• [Exercise goal] The line containing "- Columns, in" marks the end; copy exactly all lines from the start of the material up to and including it.
====== Data below
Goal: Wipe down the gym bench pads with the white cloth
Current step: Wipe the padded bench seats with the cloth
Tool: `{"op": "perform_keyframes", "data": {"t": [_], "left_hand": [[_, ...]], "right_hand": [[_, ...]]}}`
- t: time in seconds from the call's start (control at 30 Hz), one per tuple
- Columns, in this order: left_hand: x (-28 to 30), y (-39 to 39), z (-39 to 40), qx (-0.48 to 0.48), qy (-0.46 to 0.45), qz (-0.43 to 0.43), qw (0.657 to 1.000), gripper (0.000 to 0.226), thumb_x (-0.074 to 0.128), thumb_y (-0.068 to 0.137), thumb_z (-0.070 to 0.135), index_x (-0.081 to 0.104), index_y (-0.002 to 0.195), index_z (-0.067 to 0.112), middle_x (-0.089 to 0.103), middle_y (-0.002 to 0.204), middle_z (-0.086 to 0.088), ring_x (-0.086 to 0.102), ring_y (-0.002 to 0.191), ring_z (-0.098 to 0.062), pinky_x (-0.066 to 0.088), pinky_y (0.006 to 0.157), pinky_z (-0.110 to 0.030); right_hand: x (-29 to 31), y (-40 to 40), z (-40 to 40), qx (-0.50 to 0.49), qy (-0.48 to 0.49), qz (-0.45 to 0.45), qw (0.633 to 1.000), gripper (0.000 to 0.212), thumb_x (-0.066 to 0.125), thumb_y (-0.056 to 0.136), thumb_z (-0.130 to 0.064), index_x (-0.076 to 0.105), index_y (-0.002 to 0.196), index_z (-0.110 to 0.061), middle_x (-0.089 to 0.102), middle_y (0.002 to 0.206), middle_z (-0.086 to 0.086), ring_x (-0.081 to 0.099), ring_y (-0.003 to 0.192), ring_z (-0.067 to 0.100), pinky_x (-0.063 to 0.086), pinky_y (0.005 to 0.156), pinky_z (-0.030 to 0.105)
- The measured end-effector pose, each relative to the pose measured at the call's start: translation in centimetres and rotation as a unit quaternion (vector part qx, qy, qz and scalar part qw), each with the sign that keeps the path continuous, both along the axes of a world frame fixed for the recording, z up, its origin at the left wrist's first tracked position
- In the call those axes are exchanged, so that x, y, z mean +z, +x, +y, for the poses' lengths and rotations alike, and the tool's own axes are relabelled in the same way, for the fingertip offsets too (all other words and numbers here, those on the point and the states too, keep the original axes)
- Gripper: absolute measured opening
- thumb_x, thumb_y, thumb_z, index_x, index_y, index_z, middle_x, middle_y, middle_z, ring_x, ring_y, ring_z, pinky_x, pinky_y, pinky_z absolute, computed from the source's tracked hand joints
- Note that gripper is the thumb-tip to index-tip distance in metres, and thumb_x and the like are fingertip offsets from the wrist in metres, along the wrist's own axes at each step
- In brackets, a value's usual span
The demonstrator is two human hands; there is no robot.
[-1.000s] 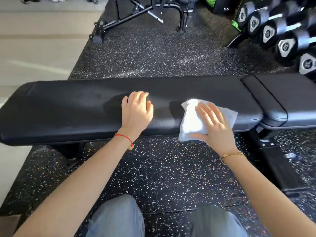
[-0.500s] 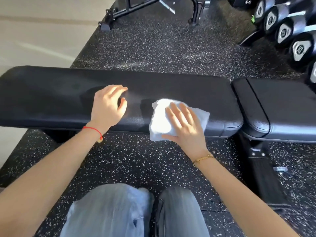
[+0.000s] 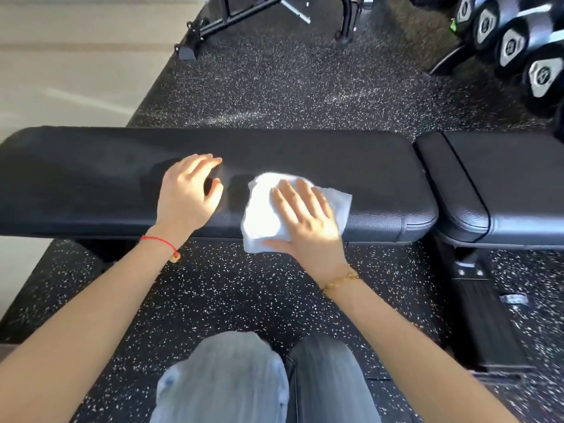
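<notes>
Head view, starting at the fingers (image 3: 293, 196) of the right hand (image 3: 305, 224): they lie straight and slightly spread, flat on the white cloth (image 3: 265, 209), pressing it down without curling round it. The cloth sits on the near half of the long bench pad (image 3: 351, 166), its lower edge draping over the pad's front side, roughly midway along the pad's length. Just left of it, the left hand (image 3: 186, 196) rests on the same pad with fingers loosely bent and thumb tucked near the forefinger; it holds nothing and seems only to brace.

Outward from there, a faint duller patch shows on the pad between and behind the 2 hands, which may be a damp wiped streak, though glare makes that hard to confirm. The pad's far left end and its right end show no such mark. The shorter seat pad (image 3: 503, 184), beside the long pad across a narrow gap, has no cloth on it.

Judged from this, the wipe is under way in the middle of pad 1 of 2. Left to do, as far as can be told: the ends and far edge of the long pad, then the whole seat pad. Dumbbells (image 3: 512, 44) line a rack at the upper right, well apart from the work.
</notes>
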State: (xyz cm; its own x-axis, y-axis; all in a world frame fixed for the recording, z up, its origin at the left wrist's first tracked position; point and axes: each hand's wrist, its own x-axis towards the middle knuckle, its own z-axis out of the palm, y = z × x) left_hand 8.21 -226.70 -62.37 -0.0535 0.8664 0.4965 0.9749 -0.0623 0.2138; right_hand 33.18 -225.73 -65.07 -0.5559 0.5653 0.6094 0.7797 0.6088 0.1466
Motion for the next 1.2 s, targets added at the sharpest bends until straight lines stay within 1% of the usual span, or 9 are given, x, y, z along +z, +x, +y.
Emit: {"op": "perform_keyframes", "data": {"t": [0.1, 0.23, 0.37, 0.5, 0.63, 0.77, 0.87, 0.97, 1.2], "left_hand": [[0.0, 0.0, -0.1, 0.004, -0.01, -0.007, 1.0, 0.04, 0.05, 0.09, 0.021, 0.065, 0.124, 0.008, 0.066, 0.127, -0.011, 0.059, 0.12, -0.029, 0.045, 0.105, -0.043], [0.1, 0.0, 0.1, 0.007, -0.011, 0.001, 1.0, 0.04, 0.049, 0.09, 0.022, 0.066, 0.123, 0.008, 0.066, 0.126, -0.011, 0.06, 0.119, -0.029, 0.045, 0.105, -0.042], [0.1, 0.2, 0.1, 0.005, -0.014, 0.002, 1.0, 0.04, 0.048, 0.09, 0.023, 0.065, 0.122, 0.007, 0.066, 0.126, -0.012, 0.06, 0.118, -0.03, 0.046, 0.103, -0.045], [0.2, 0.3, -0.2, 0.01, -0.02, -0.002, 1.0, 0.04, 0.048, 0.091, 0.022, 0.064, 0.125, 0.007, 0.065, 0.128, -0.012, 0.058, 0.121, -0.031, 0.044, 0.105, -0.047], [0.7, 0.4, -0.2, 0.009, -0.046, -0.007, 0.999, 0.043, 0.049, 0.09, 0.022, 0.064, 0.125, 0.005, 0.064, 0.129, -0.015, 0.057, 0.123, -0.032, 0.044, 0.106, -0.046], [1.7, 1.5, 0.1, 0.009, -0.059, -0.037, 0.998, 0.044, 0.049, 0.089, 0.025, 0.066, 0.123, 0.004, 0.064, 0.129, -0.016, 0.058, 0.122, -0.031, 0.044, 0.107, -0.043], [1.9, 4.0, 0.9, -0.015, -0.064, -0.038, 0.997, 0.044, 0.049, 0.091, 0.027, 0.064, 0.126, 0.007, 0.062, 0.132, -0.015, 0.056, 0.126, -0.029, 0.042, 0.107, -0.046], [1.3, 7.4, 2.4, 0.0, -0.102, -0.028, 0.994, 0.043, 0.048, 0.097, 0.03, 0.056, 0.137, 0.017, 0.053, 0.144, -0.007, 0.043, 0.139, -0.024, 0.028, 0.116, -0.049], [0.2, 9.5, 3.3, 0.035, -0.118, -0.017, 0.992, 0.047, 0.045, 0.098, 0.036, 0.05, 0.141, 0.019, 0.046, 0.151, -0.003, 0.034, 0.144, -0.025, 0.02, 0.119, -0.053]], "right_hand": [[-0.7, 4.9, 0.3, -0.007, -0.005, -0.017, 1.0, 0.079, 0.048, 0.089, -0.068, 0.051, 0.143, -0.011, 0.048, 0.15, 0.011, 0.044, 0.138, 0.036, 0.041, 0.11, 0.051], [-0.8, 10.9, 1.3, -0.058, -0.078, 0.006, 0.995, 0.087, 0.047, 0.085, -0.073, 0.044, 0.146, -0.011, 0.044, 0.152, 0.011, 0.041, 0.138, 0.039, 0.038, 0.108, 0.056], [-0.3, 7.2, 1.1, -0.046, -0.068, -0.01, 0.997, 0.093, 0.048, 0.081, -0.079, 0.049, 0.143, -0.008, 0.048, 0.149, 0.012, 0.044, 0.135, 0.039, 0.037, 0.111, 0.054], [-0.2, 1.1, -0.3, -0.037, -0.034, 0.01, 0.999, 0.082, 0.048, 0.083, -0.078, 0.061, 0.135, -0.016, 0.055, 0.144, 0.004, 0.051, 0.134, 0.032, 0.043, 0.11, 0.047], [-0.4, 3.6, -0.2, -0.027, -0.002, -0.024, 0.999, 0.079, 0.05, 0.087, -0.072, 0.057, 0.138, -0.013, 0.053, 0.146, 0.008, 0.049, 0.135, 0.033, 0.044, 0.108, 0.048], [-0.5, 11.8, 0.8, -0.095, -0.091, 0.007, 0.991, 0.09, 0.041, 0.085, -0.075, 0.038, 0.149, -0.012, 0.04, 0.154, 0.01, 0.034, 0.142, 0.034, 0.031, 0.115, 0.05], [0.9, 14.1, 2.3, -0.1, -0.173, 0.042, 0.979, 0.1, 0.045, 0.076, -0.082, 0.04, 0.148, -0.013, 0.041, 0.153, 0.009, 0.034, 0.142, 0.035, 0.031, 0.115, 0.049], [2.1, 13.5, 2.9, -0.086, -0.201, 0.024, 0.976, 0.105, 0.047, 0.071, -0.082, 0.044, 0.146, -0.008, 0.045, 0.15, 0.011, 0.037, 0.14, 0.038, 0.031, 0.116, 0.05], [1.6, 14.2, 1.3, -0.029, -0.206, 0.036, 0.977, 0.082, 0.05, 0.088, -0.065, 0.041, 0.149, -0.011, 0.041, 0.154, 0.005, 0.032, 0.144, 0.035, 0.032, 0.115, 0.052]]}}
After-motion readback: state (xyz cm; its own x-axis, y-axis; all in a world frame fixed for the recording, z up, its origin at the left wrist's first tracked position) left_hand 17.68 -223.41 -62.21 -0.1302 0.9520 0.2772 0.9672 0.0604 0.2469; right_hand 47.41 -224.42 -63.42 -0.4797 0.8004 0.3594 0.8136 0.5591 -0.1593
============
• [Exercise response]
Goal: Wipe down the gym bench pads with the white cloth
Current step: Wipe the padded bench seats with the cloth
Tool: `{"op": "perform_keyframes", "data": {"t": [_], "left_hand": [[_, ...]], "right_hand": [[_, ...]]}}`
- t: time in seconds from the call's start (control at 30 Hz), one per tuple
- Columns, in this order: left_hand: x (-28 to 30), y (-39 to 39), z (-39 to 40), qx (-0.48 to 0.48), qy (-0.46 to 0.45), qz (-0.43 to 0.43), qw (0.657 to 1.000), gripper (0.000 to 0.226), thumb_x (-0.074 to 0.128), thumb_y (-0.068 to 0.137), thumb_z (-0.070 to 0.135), index_x (-0.081 to 0.104), index_y (-0.002 to 0.195), index_z (-0.067 to 0.112), middle_x (-0.089 to 0.103), middle_y (-0.002 to 0.204), middle_z (-0.086 to 0.088), ring_x (-0.086 to 0.102), ring_y (-0.002 to 0.191), ring_z (-0.098 to 0.062), pinky_x (-0.066 to 0.088), pinky_y (0.006 to 0.157), pinky_z (-0.110 to 0.030); right_hand: x (-29 to 31), y (-40 to 40), z (-40 to 40), qx (-0.50 to 0.49), qy (-0.48 to 0.49), qz (-0.45 to 0.45), qw (0.633 to 1.000), gripper (0.000 to 0.212), thumb_x (-0.066 to 0.125), thumb_y (-0.056 to 0.136), thumb_z (-0.130 to 0.064), index_x (-0.076 to 0.105), index_y (-0.002 to 0.196), index_z (-0.110 to 0.061), middle_x (-0.089 to 0.102), middle_y (0.002 to 0.206), middle_z (-0.086 to 0.086), ring_x (-0.081 to 0.099), ring_y (-0.003 to 0.192), ring_z (-0.067 to 0.100), pinky_x (-0.063 to 0.086), pinky_y (0.005 to 0.156), pinky_z (-0.030 to 0.105)

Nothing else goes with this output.